Zew Expectations Rebound but Do Not Change the Story
by Robert Brusca  November 17, 2015

Zew expectations jumped in November, rising to an index level of 10.4 from 1.9 in October. Still, the level in November is below the level in September which stands at 12.1. The November expectations index standing has been stronger 68.7% of the time. Despite the rebound, the level of expectations is still quite near the bottom one-third of its historic queue of ordered data.

The Zew current index has edged lower to 54.4 from 55.2 in October. The current index is down sharply from its September level which stands at 67.5. So the two-month stability is at a much-reduced level, but the percentile queue standing is not reduced by nearly that much. The percentile standing of the current index is positioned at the 16.3 percentile implying that it - and the German economy- are stronger only 16.3% of the time. Despite the relatively low standing of the expectations index, the current index is at a relatively elevated level. The German economy is still doing just fine.

The Zew index shows that Germany is not being battered in the wake of the problems at Volkswagen. Not only that, but car registrations were still strong across Europe in October. Registrations rose by 2.9% from one year ago, slower, of course, than the previous month's torrid 9.8% rise, but still a very solid pace of expansion. However, there is now another threat to growth, and not just in Germany.

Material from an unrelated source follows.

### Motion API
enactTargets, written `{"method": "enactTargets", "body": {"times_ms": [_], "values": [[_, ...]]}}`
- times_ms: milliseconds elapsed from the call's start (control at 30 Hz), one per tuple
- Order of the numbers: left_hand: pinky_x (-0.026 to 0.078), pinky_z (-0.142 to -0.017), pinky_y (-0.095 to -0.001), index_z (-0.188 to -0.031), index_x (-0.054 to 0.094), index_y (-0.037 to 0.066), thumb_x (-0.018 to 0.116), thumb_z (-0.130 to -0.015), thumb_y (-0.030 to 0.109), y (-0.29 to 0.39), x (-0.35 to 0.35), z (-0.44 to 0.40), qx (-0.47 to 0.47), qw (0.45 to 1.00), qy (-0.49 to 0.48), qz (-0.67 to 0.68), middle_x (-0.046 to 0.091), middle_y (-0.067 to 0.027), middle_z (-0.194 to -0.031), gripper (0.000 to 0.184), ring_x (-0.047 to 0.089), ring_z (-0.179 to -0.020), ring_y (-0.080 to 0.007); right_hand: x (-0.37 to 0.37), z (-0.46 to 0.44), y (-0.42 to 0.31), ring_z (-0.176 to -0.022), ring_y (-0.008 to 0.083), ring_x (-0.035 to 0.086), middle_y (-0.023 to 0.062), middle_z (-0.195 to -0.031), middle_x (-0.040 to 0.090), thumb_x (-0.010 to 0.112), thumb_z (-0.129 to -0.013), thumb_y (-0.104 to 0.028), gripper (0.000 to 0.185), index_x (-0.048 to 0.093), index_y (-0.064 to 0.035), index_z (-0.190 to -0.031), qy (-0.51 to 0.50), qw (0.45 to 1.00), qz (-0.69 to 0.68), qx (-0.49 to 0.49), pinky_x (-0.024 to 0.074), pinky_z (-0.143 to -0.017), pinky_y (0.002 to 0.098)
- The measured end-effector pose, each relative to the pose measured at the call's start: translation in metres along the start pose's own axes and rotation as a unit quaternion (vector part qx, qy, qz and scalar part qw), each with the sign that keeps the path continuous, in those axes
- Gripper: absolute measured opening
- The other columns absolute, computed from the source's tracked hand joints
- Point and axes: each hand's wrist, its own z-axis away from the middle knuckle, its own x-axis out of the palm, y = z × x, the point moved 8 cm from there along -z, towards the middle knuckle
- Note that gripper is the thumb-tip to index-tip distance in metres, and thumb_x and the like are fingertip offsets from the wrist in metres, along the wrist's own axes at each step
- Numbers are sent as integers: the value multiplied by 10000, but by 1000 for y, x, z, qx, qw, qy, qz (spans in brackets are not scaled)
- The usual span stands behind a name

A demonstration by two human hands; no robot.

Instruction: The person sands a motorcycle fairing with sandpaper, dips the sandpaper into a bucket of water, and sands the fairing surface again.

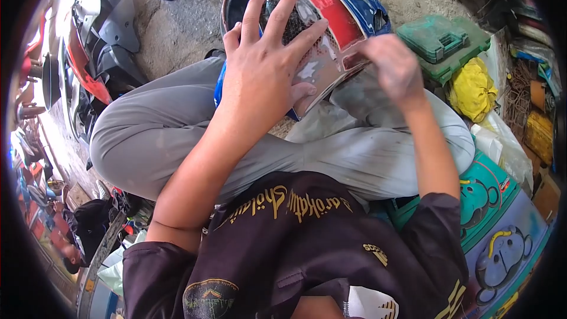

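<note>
A red, blue and white motorcycle body panel (336,19) lies between my bent legs, over the rim of a dark round basin (229,1). Bare grey and dark patches show where its paint is worn away. My left hand (263,53) presses on the panel with fingers spread and thumb near the lower edge. At the panel's right edge is my right hand (394,70), blurred by motion. Its fingers are curled together against the edge; whatever they hold is hidden.
To the right sit a green plastic case (443,44), a crumpled yellow bag (473,90) and a teal box (487,198) with printed cartoon figures. Several motorcycle body parts (88,65) line the left side. Another person (69,254) shows at the lower left.
</note>
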Motion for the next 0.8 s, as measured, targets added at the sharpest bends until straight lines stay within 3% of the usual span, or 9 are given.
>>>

The terrorist attacks in Paris have put all of Europe on notice. Victor Constancio, ECB vice president, has warned of potential adverse consequences. As far away as the United States of America programs that had been put in place to absorb migrants are being halted. Stoppages are occurring across a number of states by their governors. Governor Rick Snyder of Michigan said he was suspending the acceptance of new refugee arrivals until a review had been conducted. Alabama, Texas and several other states have issued similar statements. However, a State Department spokesman said the legality of these actions was still unclear. Do the states have rights or is this a matter of federal jurisdiction? President Obama in a speech from Turkey yesterday admonished people to not cower and instead to step up and provide aid and shelter where it is needed to these refugees.

The threat of terror is now seen as palpable in the wake of the Paris attacks which may have employed some migrants but seem to have leaned heavily on operatives already in place. In Germany the head of the German police force said that there is no evidence that Islamist militants posing as refugees have entered Germany to launch an attack. However, other European countries are building fences on their borders to control the flow of migrants. There is still a very country by country sense of approach to this problem despite the fact that the EU is trying to impose general policies for the treatment of migrants.

There are many economic cross currents battering the global economy and now special concerns are afoot in Germany's most important corporation and because of geopolitics all across all of Europe.

The economic footing is still not solid. The rise in Germany's Zew index this month is encouraging but conditions are still reduced from what they were just a few short months ago and with heightened risks in play.

Christopher Kent, Assistant Governor of the Reserve Bank of Australia, today warned that there are factors that continue to hold back commodity prices. Inflation is still undershooting in Europe, where the central bank has only an inflation mandate, and in the US where the October CPI just showed a year on year rise of 0.2%. While the ECB is probably set to undertake more stimulus, the Federal Reserve seems on a set path to hike rates. If these two central banks do actually head out on divergent courses we can expect some considerable reactions by markets. Central bank activity is far from being fully discounted by markets. Draghi still faces opposition in Europe. At the Fed there seem to be as many opinions on what to do and how to do it as there are FOMC members. All this means that markets still have unanticipated events to react to. Be prepared.